Sand Into the Ocean


There is this one idea that I keep on trying to figure out...
I once had a conversation with a guy in a café.

I was telling him about how terrible I felt about the world.
The advertisement is eating our brains!
People walk around in life being horrible at each other to reach more success, more money, more power!
Our planet is being destroyed!
Nature is fighting us back!
We need to do something about it!
We need to change the world soon, before it's too late!
I was in despair.

He looked at me and shook his head.
He told me:
Everything in the world is made of atoms and you would be surprised to know those atoms are mostly empty space and smaller particles which vibrate at a certain speed, a certain rhythm. They are always moving, always vibrating, always changing.
Everything is always changing.
Whether you like it or not, the world is changing. But... who is to tell that it should change in the way you want it to change? There are so many people in the world! All of them with their own opinions about what's better!
I'm not saying you shouldn't fight for your ideals, but if you keep on being so angry it's like you're just throwing sand into the ocean...
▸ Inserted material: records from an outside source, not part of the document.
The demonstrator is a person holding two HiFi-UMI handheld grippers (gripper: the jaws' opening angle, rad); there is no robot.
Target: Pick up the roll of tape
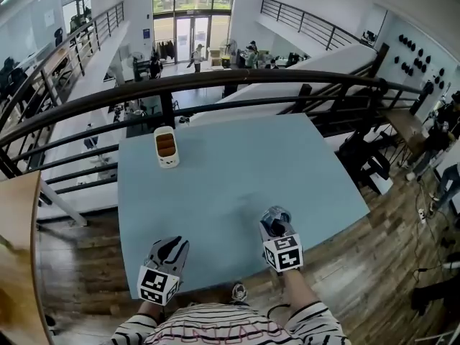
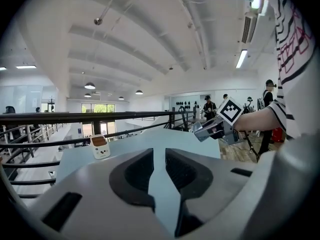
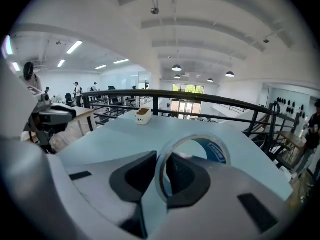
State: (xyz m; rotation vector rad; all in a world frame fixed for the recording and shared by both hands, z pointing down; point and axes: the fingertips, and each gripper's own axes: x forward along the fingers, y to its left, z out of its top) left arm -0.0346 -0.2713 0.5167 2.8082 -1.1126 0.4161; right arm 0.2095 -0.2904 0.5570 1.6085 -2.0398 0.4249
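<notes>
Head view, left to right. Left gripper [image 1: 169, 246] at near edge of table [image 1: 237, 171]: jaws part-spread, narrow gap, nothing between. Right gripper [image 1: 275, 220] above tabletop: pinching roll of tape [image 3: 218, 154] by its band, ring upright, apparently clear of surface. Step judged: lift, pick nearly complete. Next: firm pinch, steady wrist, guard against ring slipping or twisting. No help needed from left.
</notes>
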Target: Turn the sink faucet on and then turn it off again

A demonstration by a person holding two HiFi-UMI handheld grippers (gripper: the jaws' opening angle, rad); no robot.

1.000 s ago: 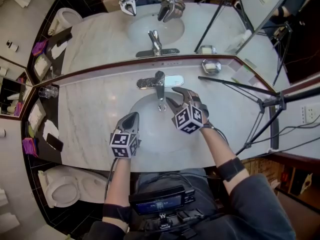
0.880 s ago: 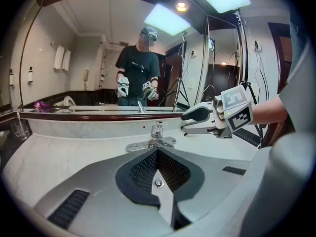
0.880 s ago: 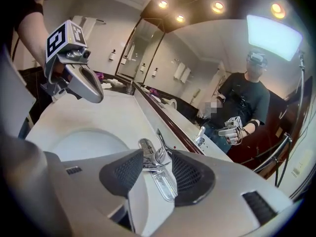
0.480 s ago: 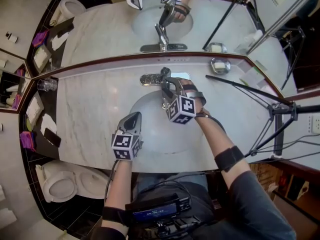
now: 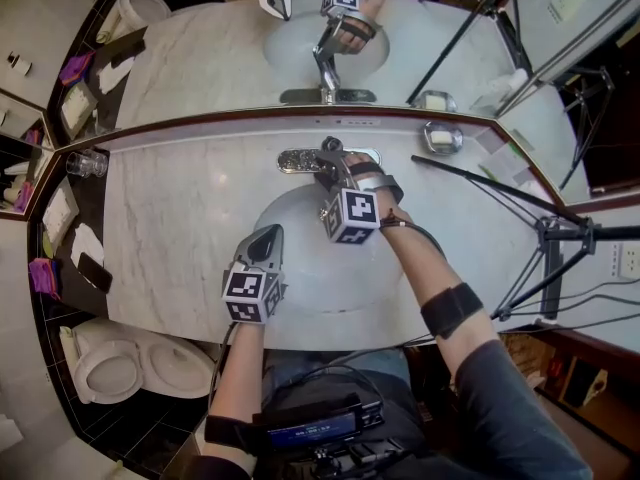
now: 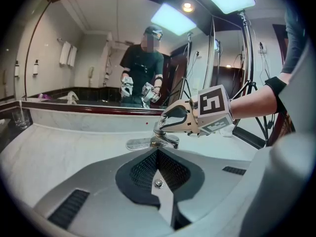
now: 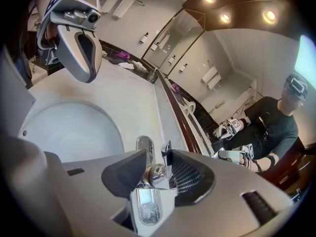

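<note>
- I judge this to be the first step, taking hold of the faucet (image 5: 300, 160) so it can be turned on. I see no water running into the basin (image 5: 290, 233).
- The faucet stands at the back of the sink, centre of the head view, just below the mirror (image 5: 200, 58).
- My right gripper (image 5: 328, 166) is on it, jaws closing round the lever (image 7: 156, 172). In the right gripper view the chrome lever fills the gap and the pads seem to meet its sides.
- My left gripper (image 5: 263, 238) hangs over the basin's front edge, lower centre, with its jaws pressed together on nothing, well apart from the faucet.
- Next, I think, comes a firm bite on the lever and then a lift or swing to start the flow. A loose grip on smooth chrome could slip.
- Count: one faucet with one lever, one basin, two grippers, one glass (image 5: 88, 164) at the counter's left end, one soap dish (image 5: 441, 137) at upper right. The mirror only repeats these.
</note>
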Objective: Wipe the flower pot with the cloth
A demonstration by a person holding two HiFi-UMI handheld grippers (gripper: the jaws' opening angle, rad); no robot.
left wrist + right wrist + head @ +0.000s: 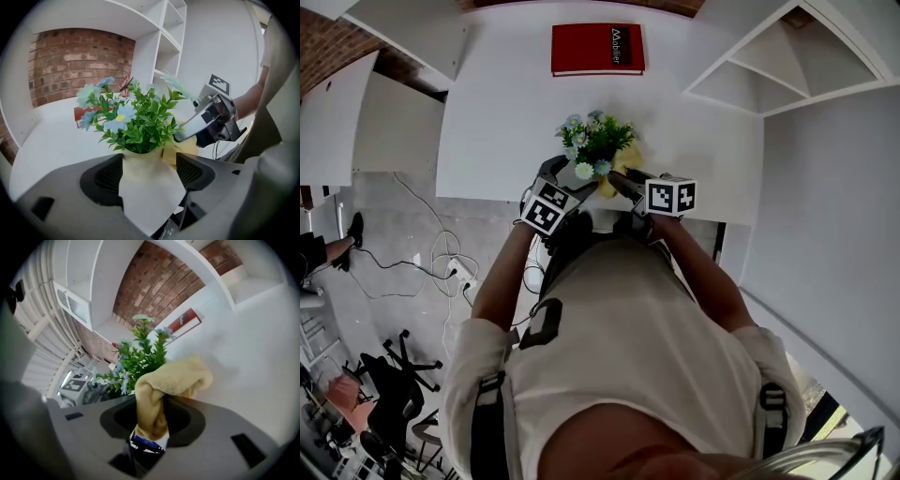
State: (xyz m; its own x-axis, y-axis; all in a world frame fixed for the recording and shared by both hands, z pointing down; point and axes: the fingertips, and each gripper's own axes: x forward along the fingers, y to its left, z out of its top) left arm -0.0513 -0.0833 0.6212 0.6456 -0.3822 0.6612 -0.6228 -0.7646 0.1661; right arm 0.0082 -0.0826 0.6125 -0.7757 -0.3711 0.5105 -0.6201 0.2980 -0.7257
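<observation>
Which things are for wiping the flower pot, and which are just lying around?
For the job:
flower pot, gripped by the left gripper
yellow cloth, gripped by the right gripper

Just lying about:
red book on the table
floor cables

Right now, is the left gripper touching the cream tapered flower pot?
Touching. The left gripper view shows the left gripper clamping the flower pot on both sides.
</observation>
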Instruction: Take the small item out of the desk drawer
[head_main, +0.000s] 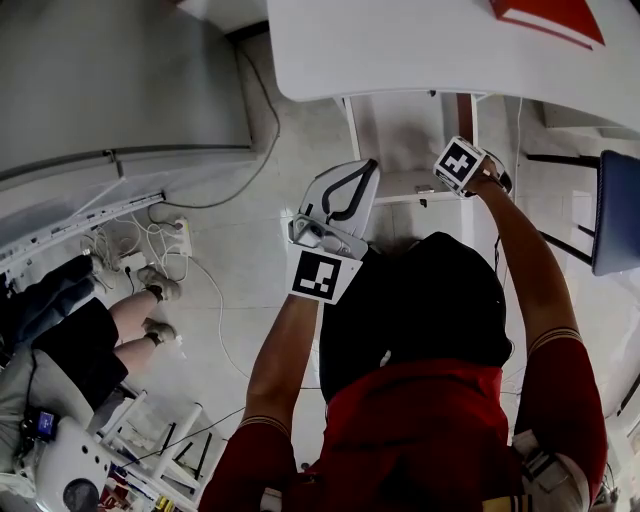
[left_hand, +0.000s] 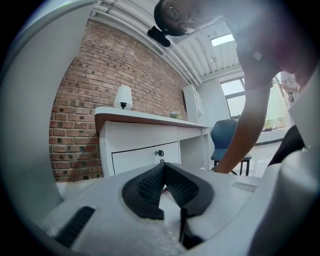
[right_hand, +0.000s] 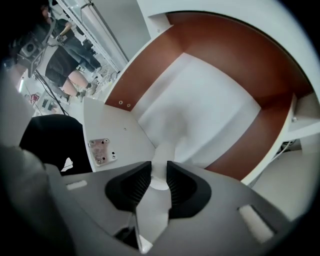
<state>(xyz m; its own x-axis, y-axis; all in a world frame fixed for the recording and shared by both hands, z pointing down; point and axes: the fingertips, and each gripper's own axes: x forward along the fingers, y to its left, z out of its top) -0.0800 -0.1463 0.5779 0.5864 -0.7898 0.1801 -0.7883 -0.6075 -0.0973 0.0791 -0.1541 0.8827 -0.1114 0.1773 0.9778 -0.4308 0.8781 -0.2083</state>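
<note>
The open desk drawer (right_hand: 215, 95) has a white bottom and brown walls; in the head view this drawer (head_main: 405, 135) juts from under the white desktop (head_main: 420, 45). My right gripper (right_hand: 159, 172) reaches into it, and its pads close against a small white item (right_hand: 161, 159) that fills the gap between them. From above, only the marker cube and rear of the right gripper (head_main: 468, 166) show. My left gripper (head_main: 338, 205) hangs back from the desk over the floor. Seen from its own camera, the left gripper (left_hand: 163, 168) is shut, its tips meeting on nothing.
A blue chair (head_main: 618, 210) stands right of the desk. On the floor at left lie a power strip (head_main: 181, 236) and cables, with a seated person's legs (head_main: 140, 315) beyond. A red book (head_main: 552, 16) lies on the desktop. Another white desk (left_hand: 145, 145) stands against a brick wall.
</note>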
Ok then. But what's the line?
I did Vipassana meditation on December 2011 and this question got even bigger and bigger.
In the course they kept encouraging equanimity and acceptance of reality as it is.
One thing is clear to me: We can't change the past and therefore, it's better to accept it as it is.
But the present? The future?
If I feel a terrible pain in my foot it might be something that I can observe and wait until it has stop, which I have done many times. But what if I'm getting bitten by a poisonous snake? There is something I can so to stop it! To change the present and live!
A big example of this came the first day of the course, when we were shaken by an earthquake at the meditation hall. It felt pretty strong. Some people stood up and walked towards the door, following the common advice about earthquakes, which are rather common in the Mexico City area. But the teacher asked for equanimity and told us to stay in the room.
The earthquake did pass. But I can't help thinking that if it had gotten worse, at least a couple of people would have gotten crushed under the building, when we could have just stepped out and enjoy this wonderful expression of Earth in the open fields, where nothing could fall on us.

I'm really not looking for answers.
I'm not trying to change the world anymore.
I'm just trying to own my life and my feelings, start exciting projects that make me feel excited and ALIVE!
I'm mostly just trying to live.
And I'm also hoping that by being alive, I might help others find their way to feel alive as well.